Segment Start: GIVEN MATERIAL

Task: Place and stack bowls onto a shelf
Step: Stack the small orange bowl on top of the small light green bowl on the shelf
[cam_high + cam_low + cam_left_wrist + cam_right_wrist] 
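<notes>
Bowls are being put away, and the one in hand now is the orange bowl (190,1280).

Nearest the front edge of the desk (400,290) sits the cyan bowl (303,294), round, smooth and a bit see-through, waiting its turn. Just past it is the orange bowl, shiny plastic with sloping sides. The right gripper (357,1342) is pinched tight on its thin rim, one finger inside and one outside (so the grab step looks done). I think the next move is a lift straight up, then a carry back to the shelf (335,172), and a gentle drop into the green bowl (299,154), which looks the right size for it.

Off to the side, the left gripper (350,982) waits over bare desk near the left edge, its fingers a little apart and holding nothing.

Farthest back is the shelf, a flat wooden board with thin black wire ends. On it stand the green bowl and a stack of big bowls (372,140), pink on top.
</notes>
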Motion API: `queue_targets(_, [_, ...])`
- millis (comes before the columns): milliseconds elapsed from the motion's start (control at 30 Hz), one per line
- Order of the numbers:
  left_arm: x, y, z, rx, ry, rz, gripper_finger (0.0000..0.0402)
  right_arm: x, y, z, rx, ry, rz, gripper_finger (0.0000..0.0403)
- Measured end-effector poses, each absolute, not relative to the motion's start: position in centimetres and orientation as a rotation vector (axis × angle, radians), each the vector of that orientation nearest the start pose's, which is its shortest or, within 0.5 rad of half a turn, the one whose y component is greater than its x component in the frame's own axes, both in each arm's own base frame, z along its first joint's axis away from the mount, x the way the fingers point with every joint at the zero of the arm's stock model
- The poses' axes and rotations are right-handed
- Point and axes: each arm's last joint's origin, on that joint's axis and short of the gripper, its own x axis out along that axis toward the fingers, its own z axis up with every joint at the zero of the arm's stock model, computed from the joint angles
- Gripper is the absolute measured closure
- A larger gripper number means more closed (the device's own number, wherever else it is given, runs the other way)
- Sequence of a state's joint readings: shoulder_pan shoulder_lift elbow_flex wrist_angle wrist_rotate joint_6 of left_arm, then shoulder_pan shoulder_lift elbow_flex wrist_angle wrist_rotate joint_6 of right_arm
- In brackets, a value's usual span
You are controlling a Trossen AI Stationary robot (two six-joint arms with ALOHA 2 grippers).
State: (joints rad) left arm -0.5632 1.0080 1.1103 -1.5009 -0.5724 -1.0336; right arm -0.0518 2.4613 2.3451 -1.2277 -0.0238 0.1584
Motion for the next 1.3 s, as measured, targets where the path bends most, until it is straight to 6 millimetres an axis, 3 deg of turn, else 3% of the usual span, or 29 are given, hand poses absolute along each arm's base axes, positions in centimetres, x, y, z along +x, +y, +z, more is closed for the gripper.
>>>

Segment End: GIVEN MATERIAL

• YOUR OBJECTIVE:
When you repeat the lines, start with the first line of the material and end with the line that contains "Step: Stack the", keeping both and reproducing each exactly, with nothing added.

• ANSWER TO THE PROBLEM:
Task: Place and stack bowls onto a shelf
Step: Stack the small orange bowl on top of the small light green bowl on the shelf

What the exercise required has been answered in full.